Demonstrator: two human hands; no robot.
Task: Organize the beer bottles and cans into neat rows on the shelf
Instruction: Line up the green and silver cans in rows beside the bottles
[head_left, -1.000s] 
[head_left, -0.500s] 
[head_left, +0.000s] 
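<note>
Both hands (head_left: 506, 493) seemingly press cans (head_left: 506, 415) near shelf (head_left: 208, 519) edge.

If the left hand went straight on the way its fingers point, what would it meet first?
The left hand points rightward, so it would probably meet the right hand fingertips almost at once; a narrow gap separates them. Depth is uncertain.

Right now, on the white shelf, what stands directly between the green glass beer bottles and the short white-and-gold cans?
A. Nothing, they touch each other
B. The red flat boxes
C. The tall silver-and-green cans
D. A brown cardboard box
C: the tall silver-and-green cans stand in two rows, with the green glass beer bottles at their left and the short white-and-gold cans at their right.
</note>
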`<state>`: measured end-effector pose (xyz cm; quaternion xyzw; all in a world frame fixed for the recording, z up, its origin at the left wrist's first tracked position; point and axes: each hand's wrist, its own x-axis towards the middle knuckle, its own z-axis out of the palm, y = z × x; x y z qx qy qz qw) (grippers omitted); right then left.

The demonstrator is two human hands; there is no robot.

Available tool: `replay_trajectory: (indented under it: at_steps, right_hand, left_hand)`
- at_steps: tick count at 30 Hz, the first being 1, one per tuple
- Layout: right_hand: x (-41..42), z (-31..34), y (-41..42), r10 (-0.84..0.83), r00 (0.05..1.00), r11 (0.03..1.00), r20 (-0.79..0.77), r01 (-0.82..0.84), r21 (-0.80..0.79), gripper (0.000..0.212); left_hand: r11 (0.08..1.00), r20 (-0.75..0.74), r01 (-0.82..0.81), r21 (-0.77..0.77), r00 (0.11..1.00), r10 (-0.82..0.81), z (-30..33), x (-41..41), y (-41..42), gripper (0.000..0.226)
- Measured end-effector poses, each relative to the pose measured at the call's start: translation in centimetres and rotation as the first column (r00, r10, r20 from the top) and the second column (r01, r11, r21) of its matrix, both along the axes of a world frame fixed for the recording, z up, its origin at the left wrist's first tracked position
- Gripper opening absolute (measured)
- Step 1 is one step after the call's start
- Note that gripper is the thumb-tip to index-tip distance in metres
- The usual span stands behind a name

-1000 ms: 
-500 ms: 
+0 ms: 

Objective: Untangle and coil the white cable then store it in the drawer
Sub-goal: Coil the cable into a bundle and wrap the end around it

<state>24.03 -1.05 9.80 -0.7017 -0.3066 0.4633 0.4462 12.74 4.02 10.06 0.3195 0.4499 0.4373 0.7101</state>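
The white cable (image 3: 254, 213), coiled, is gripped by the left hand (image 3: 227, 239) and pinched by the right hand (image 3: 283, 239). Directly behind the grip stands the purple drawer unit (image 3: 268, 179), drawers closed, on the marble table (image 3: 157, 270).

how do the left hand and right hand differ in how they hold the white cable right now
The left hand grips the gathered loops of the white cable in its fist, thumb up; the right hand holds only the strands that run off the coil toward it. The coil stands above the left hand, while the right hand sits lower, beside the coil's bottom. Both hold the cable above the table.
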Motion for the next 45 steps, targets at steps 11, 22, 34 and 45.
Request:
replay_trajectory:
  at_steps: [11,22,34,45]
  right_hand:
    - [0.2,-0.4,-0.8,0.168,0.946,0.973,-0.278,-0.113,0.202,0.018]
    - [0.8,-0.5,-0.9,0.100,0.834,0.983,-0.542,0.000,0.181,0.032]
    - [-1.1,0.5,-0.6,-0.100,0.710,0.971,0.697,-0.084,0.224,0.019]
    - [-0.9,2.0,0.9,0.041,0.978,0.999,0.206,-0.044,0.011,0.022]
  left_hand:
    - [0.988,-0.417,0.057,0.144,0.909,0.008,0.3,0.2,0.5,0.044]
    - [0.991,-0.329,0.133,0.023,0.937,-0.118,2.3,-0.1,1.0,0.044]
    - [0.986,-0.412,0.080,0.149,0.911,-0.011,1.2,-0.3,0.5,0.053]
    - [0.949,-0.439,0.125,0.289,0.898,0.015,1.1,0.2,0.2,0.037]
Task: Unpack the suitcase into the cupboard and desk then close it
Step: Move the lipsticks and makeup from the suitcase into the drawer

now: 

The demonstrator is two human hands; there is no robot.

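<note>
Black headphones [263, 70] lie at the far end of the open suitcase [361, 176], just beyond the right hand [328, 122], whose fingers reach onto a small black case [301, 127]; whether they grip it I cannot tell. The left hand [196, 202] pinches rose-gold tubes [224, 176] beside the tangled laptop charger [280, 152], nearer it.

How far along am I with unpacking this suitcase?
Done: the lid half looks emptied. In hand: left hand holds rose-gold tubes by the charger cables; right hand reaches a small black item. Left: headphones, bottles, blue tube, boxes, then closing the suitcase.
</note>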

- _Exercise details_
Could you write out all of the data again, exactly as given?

- _Task result_
Demonstrator: two human hands; no robot.
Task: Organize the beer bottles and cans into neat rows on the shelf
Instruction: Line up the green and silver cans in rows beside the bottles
[head_left, -1.000s] 
[head_left, -0.500s] 
[head_left, +0.000s] 
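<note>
Both hands (head_left: 506, 493) seemingly press cans (head_left: 506, 415) near shelf (head_left: 208, 519) edge.

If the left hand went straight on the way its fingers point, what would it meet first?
The left hand points rightward, so it would probably meet the right hand fingertips almost at once; a narrow gap separates them. Depth is uncertain.

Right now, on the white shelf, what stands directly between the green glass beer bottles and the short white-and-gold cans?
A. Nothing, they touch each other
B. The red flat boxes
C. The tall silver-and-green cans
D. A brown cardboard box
C: the tall silver-and-green cans stand in two rows, with the green glass beer bottles at their left and the short white-and-gold cans at their right.
</note>
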`<state>`: measured end-effector pose (xyz cm; quaternion xyzw; all in a world frame fixed for the recording, z up, its origin at the left wrist's first tracked position; point and axes: each hand's wrist, its own x-axis towards the middle knuckle, its own z-axis out of the palm, y = z × x; x y z qx qy qz qw) (grippers omitted); right then left.

The demonstrator is two human hands; there is no robot.

Available tool: `replay_trajectory: (indented under it: at_steps, right_hand, left_hand)`
- at_steps: tick count at 30 Hz, the first being 1, one per tuple
- Layout: right_hand: x (-41..42), z (-31..34), y (-41..42), r10 (-0.84..0.83), r00 (0.05..1.00), r11 (0.03..1.00), r20 (-0.79..0.77), r01 (-0.82..0.84), r21 (-0.80..0.79), gripper (0.000..0.212); left_hand: r11 (0.08..1.00), r20 (-0.75..0.74), r01 (-0.82..0.81), r21 (-0.77..0.77), r00 (0.11..1.00), r10 (-0.82..0.81), z (-30..33), x (-41..41), y (-41..42), gripper (0.000..0.226)
- Measured end-effector poses, each relative to the pose measured at the call's start: translation in centimetres and rotation as the first column (r00, r10, r20 from the top) and the second column (r01, r11, r21) of its matrix, both along the axes of a world frame fixed for the recording, z up, its origin at the left wrist's first tracked position
- Gripper opening absolute (measured)
- Step 1 is one step after the call's start
- Note that gripper is the thumb-tip to index-tip distance in metres
- The usual span stands behind a name

-1000 ms: 
-500 ms: 
+0 ms: 

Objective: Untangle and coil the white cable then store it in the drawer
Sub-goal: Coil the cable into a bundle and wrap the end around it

<state>24.03 -1.05 9.80 -0.7017 -0.3066 0.4633 0.4462 12.74 4.02 10.06 0.3195 0.4499 0.4373 0.7101</state>
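The white cable (image 3: 254, 213), coiled, is gripped by the left hand (image 3: 227, 239) and pinched by the right hand (image 3: 283, 239). Directly behind the grip stands the purple drawer unit (image 3: 268, 179), drawers closed, on the marble table (image 3: 157, 270).

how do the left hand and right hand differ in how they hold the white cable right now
The left hand grips the gathered loops of the white cable in its fist, thumb up; the right hand holds only the strands that run off the coil toward it. The coil stands above the left hand, while the right hand sits lower, beside the coil's bottom. Both hold the cable above the table.
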Motion for the next 45 steps, targets at steps 11, 22, 34 and 45.
Request:
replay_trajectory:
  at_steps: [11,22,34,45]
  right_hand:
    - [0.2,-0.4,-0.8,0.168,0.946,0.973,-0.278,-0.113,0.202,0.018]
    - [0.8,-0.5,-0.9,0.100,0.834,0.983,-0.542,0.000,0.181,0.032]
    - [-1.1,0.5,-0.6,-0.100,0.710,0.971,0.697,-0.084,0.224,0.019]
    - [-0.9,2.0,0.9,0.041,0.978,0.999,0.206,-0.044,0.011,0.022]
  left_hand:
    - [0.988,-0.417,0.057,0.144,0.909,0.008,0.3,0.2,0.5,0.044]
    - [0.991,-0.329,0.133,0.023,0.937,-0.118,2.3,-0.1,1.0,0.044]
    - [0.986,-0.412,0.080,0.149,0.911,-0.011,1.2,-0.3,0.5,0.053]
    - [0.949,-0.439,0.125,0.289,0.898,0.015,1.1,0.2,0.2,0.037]
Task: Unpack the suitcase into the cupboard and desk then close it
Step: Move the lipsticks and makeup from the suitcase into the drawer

now: 

The demonstrator is two human hands; there is no robot.

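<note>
Black headphones [263, 70] lie at the far end of the open suitcase [361, 176], just beyond the right hand [328, 122], whose fingers reach onto a small black case [301, 127]; whether they grip it I cannot tell. The left hand [196, 202] pinches rose-gold tubes [224, 176] beside the tangled laptop charger [280, 152], nearer it.

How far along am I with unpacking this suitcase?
Done: the lid half looks emptied. In hand: left hand holds rose-gold tubes by the charger cables; right hand reaches a small black item. Left: headphones, bottles, blue tube, boxes, then closing the suitcase.
</note>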

The response to the exercise has been completed.